Tuesday, February 15, 2011

Plastic Versatility

Acrylics certainly fit for now generation. Hard as rock music, brilliant as a poster, and with no ties to the past, this laboratory miracle really does its own thing. Chemically speaking, acrylic materials are a sort of one man band - they show up in so many forms. Spawned in the chemical lab, acrylic is a mixture of a liquid monomer with a powdered polymer. When these are combined into a loose slurry, and subjected to heat, one final result can be hard, flat, crystal - clear sheets like the ones used for the room divider project shown here.

But that's not all. By a shift of chemical proportions, a similar combination can form a thick liquid, about the consistency of maple syrup, that sets into hard, crystal-clear blocks.

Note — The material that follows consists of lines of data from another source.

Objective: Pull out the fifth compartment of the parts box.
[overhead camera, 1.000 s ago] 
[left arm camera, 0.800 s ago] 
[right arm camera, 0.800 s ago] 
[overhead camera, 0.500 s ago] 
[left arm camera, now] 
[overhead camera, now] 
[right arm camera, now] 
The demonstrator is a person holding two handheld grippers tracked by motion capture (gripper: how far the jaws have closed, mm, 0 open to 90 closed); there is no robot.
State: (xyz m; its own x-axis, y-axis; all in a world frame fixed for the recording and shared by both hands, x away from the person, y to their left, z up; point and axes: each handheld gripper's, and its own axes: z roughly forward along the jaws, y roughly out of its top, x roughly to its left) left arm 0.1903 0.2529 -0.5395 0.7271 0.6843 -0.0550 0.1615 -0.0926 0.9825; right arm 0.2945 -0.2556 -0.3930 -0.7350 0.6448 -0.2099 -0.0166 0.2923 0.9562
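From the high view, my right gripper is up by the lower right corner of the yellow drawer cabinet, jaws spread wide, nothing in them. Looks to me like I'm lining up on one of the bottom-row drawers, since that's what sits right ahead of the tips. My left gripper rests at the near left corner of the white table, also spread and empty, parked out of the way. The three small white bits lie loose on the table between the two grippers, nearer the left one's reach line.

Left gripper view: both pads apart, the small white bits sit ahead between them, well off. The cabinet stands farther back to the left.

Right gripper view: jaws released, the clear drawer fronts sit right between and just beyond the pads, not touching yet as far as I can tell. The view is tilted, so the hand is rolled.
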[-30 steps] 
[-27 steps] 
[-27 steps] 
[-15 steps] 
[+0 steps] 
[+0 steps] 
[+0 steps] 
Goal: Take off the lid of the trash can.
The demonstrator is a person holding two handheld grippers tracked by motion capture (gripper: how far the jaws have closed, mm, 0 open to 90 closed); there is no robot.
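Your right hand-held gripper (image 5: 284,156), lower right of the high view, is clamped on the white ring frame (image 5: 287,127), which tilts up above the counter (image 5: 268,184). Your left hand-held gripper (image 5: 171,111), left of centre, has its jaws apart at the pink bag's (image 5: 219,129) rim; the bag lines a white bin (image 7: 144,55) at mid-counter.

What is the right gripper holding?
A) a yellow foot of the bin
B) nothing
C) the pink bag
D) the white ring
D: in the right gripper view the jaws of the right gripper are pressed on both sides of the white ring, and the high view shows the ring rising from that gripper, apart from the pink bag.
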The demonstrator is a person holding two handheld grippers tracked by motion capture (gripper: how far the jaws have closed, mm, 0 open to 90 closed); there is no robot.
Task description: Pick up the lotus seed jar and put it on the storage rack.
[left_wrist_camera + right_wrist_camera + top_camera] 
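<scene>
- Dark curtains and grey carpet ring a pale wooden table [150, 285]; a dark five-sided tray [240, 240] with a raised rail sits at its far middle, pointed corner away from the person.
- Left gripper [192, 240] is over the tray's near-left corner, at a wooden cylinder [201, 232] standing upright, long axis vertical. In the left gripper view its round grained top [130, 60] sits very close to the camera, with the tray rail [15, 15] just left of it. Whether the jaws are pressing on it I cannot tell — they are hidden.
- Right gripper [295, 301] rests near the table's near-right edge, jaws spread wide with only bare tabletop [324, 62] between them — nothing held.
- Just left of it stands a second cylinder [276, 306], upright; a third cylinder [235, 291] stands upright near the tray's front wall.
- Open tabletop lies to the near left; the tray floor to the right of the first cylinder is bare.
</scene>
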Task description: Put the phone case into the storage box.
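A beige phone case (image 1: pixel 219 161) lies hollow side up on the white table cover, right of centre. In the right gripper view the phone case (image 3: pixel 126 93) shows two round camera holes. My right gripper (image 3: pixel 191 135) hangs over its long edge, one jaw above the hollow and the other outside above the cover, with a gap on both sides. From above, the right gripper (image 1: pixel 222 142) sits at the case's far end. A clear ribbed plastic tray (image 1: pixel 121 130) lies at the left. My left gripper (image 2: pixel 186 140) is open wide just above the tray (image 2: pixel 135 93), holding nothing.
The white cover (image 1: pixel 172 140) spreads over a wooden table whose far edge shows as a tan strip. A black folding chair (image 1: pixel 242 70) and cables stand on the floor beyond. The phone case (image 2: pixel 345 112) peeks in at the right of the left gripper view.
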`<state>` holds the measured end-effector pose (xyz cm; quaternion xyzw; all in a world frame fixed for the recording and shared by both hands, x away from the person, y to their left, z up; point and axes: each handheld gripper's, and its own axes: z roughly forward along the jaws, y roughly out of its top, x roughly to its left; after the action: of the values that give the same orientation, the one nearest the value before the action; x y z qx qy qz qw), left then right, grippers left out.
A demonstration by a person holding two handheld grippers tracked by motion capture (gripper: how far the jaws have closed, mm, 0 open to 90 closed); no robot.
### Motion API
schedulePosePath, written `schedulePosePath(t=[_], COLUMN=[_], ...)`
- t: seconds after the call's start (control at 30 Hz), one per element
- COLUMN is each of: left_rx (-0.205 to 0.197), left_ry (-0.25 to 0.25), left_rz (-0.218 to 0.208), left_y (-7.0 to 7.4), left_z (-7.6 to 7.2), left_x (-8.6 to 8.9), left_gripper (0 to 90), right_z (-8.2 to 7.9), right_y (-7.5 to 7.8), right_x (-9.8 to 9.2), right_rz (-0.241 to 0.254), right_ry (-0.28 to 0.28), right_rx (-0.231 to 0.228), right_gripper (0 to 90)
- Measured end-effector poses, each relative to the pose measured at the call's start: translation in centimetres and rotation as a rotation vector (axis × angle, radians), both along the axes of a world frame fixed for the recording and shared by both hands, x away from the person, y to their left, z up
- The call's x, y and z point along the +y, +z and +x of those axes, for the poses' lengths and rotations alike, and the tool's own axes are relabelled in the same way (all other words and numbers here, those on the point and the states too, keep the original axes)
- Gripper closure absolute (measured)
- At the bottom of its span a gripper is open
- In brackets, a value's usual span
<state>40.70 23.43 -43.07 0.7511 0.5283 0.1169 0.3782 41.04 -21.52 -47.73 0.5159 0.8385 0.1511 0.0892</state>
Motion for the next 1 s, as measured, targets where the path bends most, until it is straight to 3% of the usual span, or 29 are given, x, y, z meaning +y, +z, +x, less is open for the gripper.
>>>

Material with new potential
Acrylic materials don't really have a history. because they are so new. But there is a school of contemporary artists and craftsmen who are experimenting with far out applications. They believe the plastic material in its many variations is perfectly suited to the designs and projects they are creating, the pure transparency, the freedom to try new shapes and ideas not all in the traditional idiom.

Certainly, acrylic materials open the door for new techniques and applications that are usable by novice craftsmen as well as by professionals. Much potential is built into the plastic itself. A sheet can be cut with hand tools or power equipment in straight line or curves. It can be drilled and shaped. Heated, it can be bent into gentle loops or the most intricate spirals.

Even gluing offers an opportunity for new applications. No ordinary adhesive holds the plastic sheets together. Instead, the glue is really a solvent that softens the material in a thin line until the two surfaces flow together and set into an almost invisible joint.